◆ EXERCISE DESCRIPTION
For each line in the data below that has the word "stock", copy that line.

(Beginning of EXCERPTED DATA)

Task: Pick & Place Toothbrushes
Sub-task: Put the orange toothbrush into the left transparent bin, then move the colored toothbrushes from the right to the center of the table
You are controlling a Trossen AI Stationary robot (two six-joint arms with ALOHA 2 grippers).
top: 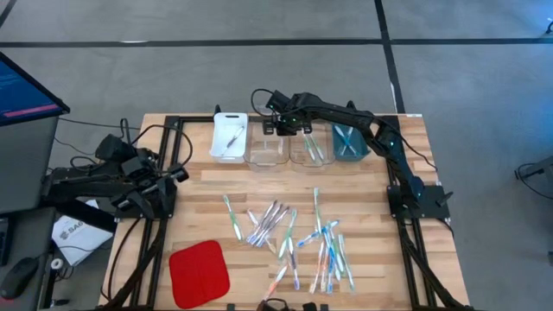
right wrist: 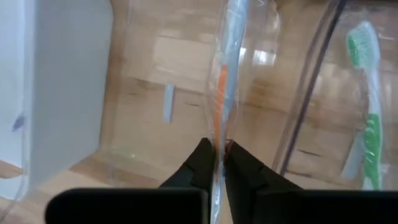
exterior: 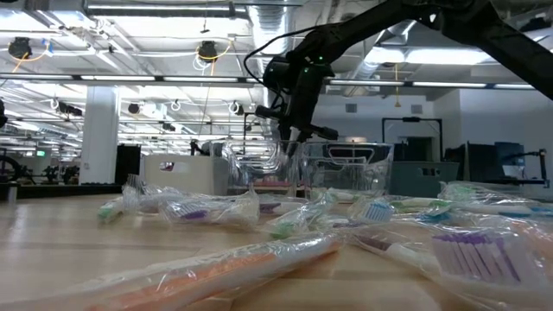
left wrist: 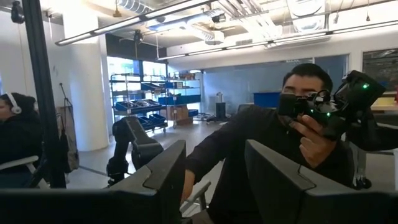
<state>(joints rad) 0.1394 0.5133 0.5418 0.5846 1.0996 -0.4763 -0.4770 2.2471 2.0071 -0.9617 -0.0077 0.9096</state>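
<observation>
The right gripper (right wrist: 220, 163) pinches a wrapped orange-handled toothbrush (right wrist: 225, 74) over the clear plastic tray (top: 266, 149) at the table's far edge. The left gripper (left wrist: 214, 177), fingers parted and empty, waits at the table's left side.

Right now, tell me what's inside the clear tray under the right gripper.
The clear tray looks empty: only wooden table shows through its floor. The right gripper holds an orange-accented wrapped toothbrush above it. Its near corners are hidden by the gripper.
</observation>
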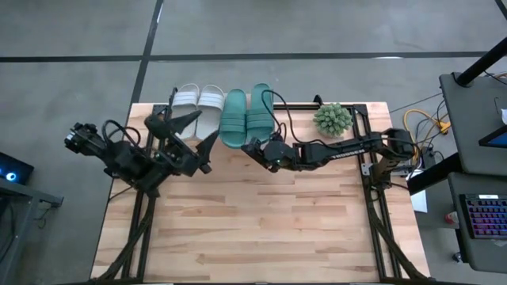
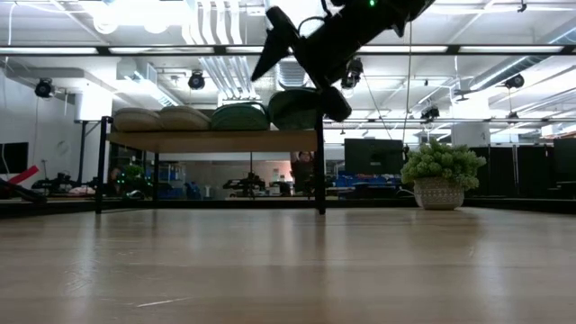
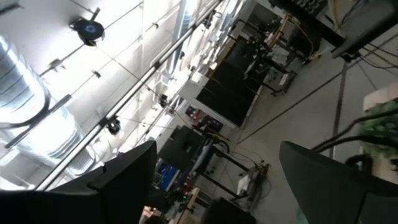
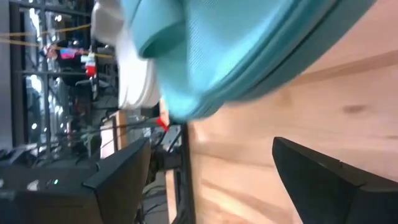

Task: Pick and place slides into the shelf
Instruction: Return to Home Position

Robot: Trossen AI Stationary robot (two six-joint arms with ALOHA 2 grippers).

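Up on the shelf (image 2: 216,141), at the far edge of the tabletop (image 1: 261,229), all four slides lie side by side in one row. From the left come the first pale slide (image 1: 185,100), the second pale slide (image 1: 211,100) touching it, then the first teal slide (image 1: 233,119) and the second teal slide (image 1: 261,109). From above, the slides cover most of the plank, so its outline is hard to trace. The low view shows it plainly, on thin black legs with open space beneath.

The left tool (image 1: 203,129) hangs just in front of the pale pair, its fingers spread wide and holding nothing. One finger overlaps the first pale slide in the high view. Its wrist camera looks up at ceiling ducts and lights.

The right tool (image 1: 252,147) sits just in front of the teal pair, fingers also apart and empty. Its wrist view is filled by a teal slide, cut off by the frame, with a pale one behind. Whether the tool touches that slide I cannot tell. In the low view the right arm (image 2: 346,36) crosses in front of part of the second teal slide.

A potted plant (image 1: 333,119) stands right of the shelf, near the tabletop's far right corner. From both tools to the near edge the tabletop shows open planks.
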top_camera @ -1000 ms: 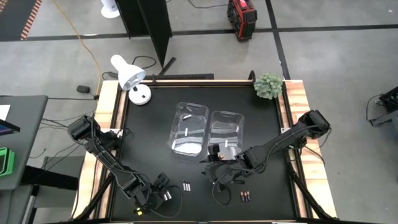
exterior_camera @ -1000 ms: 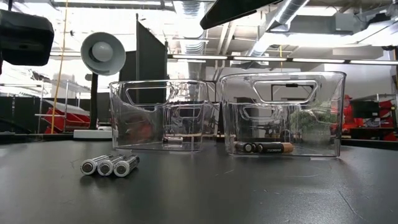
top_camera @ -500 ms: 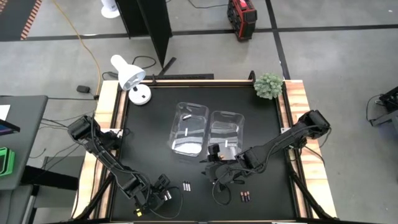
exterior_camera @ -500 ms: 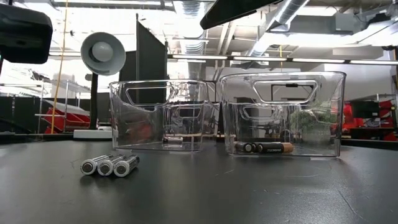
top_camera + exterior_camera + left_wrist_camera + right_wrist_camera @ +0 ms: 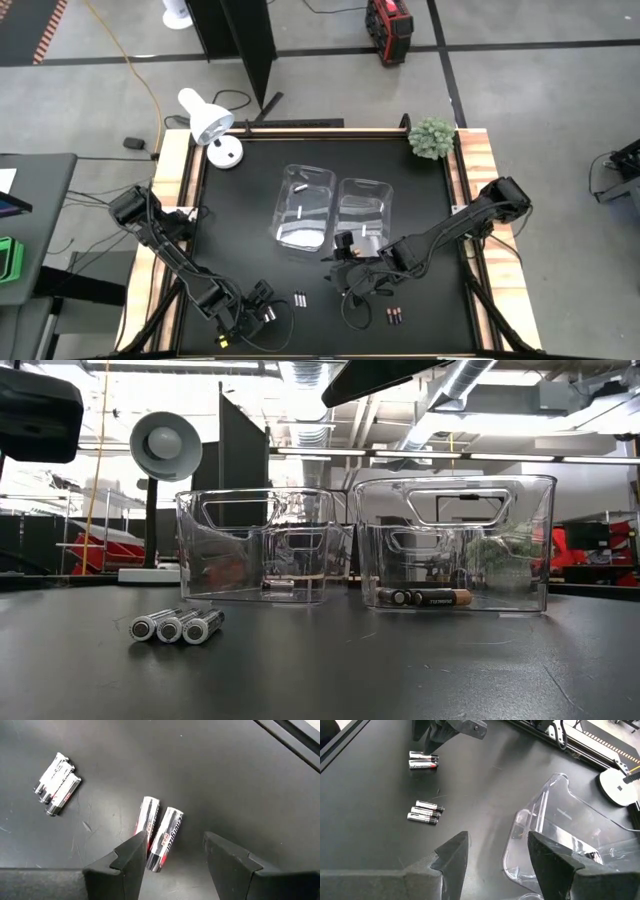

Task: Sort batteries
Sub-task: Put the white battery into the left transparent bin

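Two clear bins (image 5: pixel 304 208) sit side by side mid-tabletop (image 5: pixel 240 215) — loose batteries (image 5: pixel 300 298) lie near the front edge, between both grippers.

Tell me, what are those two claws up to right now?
Left claw open, hovering over two silver batteries. Right claw open, empty, beside the clear bins. Three more batteries loose on the table. Nothing in the way.

Bright overhead room light gives soft shadows on the matte black table (image 5: pixel 420 200), glare on the clear bins (image 5: pixel 450 540), and blown-out windows in the far background.
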### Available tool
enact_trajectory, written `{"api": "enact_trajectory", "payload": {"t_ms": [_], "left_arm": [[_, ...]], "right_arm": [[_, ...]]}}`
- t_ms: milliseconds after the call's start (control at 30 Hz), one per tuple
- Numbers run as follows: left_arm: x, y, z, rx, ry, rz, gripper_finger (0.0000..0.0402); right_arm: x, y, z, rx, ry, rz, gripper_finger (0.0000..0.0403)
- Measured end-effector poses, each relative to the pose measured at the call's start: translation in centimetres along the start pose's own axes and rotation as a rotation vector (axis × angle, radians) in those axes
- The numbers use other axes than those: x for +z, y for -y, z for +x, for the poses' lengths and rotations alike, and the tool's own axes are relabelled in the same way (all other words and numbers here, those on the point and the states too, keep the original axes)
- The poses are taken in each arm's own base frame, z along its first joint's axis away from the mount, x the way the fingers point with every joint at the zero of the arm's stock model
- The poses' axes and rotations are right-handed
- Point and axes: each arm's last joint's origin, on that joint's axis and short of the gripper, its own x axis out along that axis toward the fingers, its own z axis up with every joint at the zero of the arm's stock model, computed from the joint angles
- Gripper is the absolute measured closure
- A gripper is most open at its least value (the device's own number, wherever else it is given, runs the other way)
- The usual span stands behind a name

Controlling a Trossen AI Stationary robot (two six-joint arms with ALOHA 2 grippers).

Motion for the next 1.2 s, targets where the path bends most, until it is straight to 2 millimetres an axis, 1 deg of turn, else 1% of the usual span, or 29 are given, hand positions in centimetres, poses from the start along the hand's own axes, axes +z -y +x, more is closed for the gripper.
{"api": "enact_trajectory", "payload": {"t_ms": [167,333,567,667,900,1033,1200], "left_arm": [[-0.6,0.1,0.2,0.0,-0.029,-0.01,0.0212],[-0.4,0.1,0.2,-0.001,-0.013,-0.015,0.0212],[-0.5,0.6,1.6,-0.001,-0.043,0.019,0.0212],[-0.5,0.6,1.6,0.007,-0.045,0.024,0.0212],[-0.6,0.4,1.7,0.007,-0.057,-0.033,0.0212],[-0.7,0.4,1.8,0.0,-0.062,-0.077,0.0228],[-0.7,0.4,1.8,-0.007,-0.066,-0.121,0.0267]], "right_arm": [[0.0,0.0,0.0,0.0,0.0,0.0,0.018],[0.0,0.0,0.0,0.0,0.0,-0.001,0.018],[0.0,0.0,0.0,0.0,0.0,0.0,0.018],[0.0,0.0,0.0,0.0,0.0,0.001,0.018],[0.0,0.0,0.0,0.0,0.001,0.0,0.018],[0.0,0.0,0.0,0.0,0.001,0.0,0.018],[0.0,0.0,0.0,0.0,0.001,0.0,0.018]]}}
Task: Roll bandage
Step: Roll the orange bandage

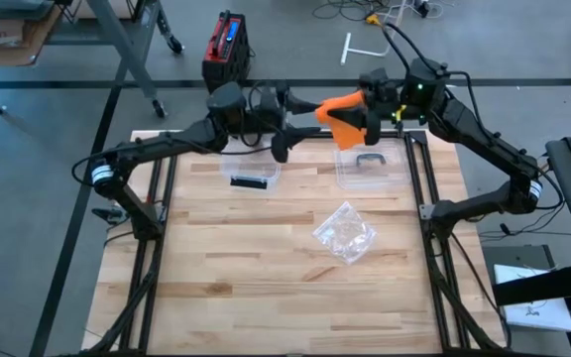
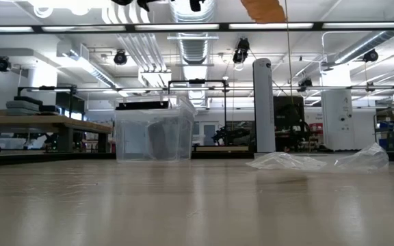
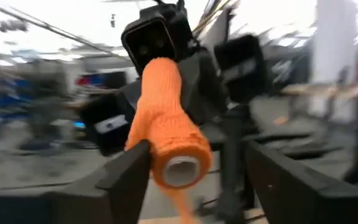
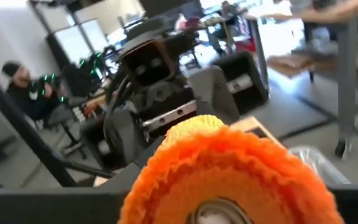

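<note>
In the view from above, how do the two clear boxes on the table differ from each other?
The left clear box is smaller; the right clear box is larger. The left clear box holds a flat black item; the right clear box holds a gray curved item. Both are transparent and sit on the wooden table, apart from each other.

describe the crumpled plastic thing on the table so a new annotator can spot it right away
Start from the pale wooden tabletop in the high view and find the two clear plastic boxes near its far edge. Nearer the table's middle, below the right-hand box, lies a crumpled clear plastic bag. Unlike the rigid, square-edged boxes, it is flat, wrinkled and irregular, with nothing visibly dark inside it.
</note>
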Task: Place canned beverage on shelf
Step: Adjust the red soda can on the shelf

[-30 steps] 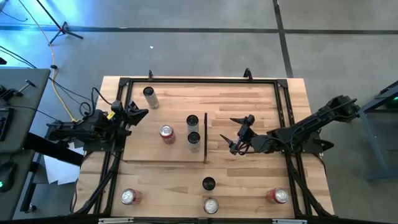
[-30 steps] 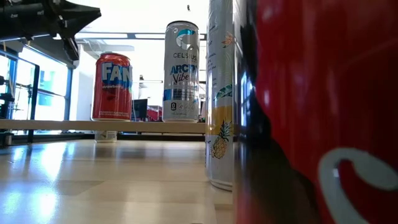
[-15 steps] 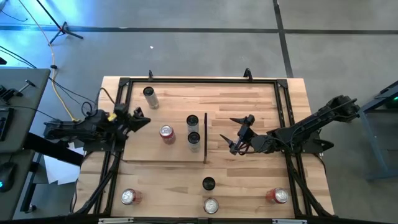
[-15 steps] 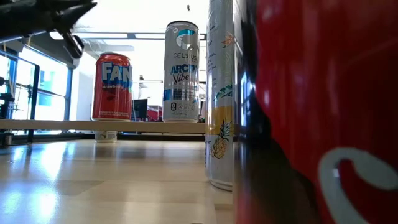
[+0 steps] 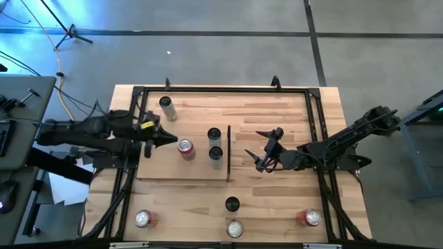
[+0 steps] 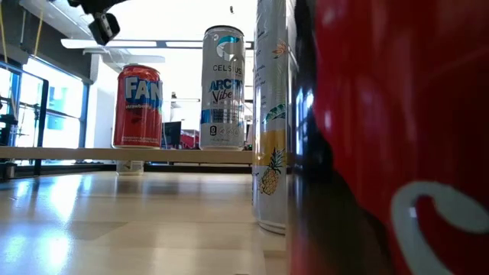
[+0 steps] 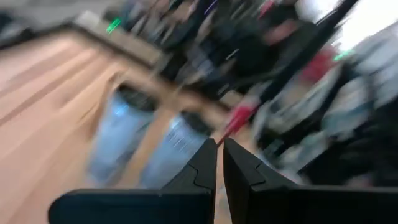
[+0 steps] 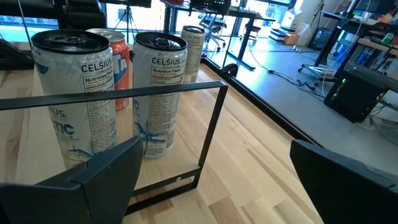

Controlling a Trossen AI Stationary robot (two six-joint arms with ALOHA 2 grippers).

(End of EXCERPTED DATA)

◆ RESULT OF THIS EXERCISE
- The poses are taken in each arm's own base frame, z along its first joint's axis away from the mount, x the way the fingers point with every joint at the zero of the arm's stock model
- Point and axes: each arm's last joint's origin, on that joint's axis and short of the gripper, its own x axis out along that axis toward the fingers, its own z axis up with every joint at the zero of the arm's stock model, computed from the joint angles

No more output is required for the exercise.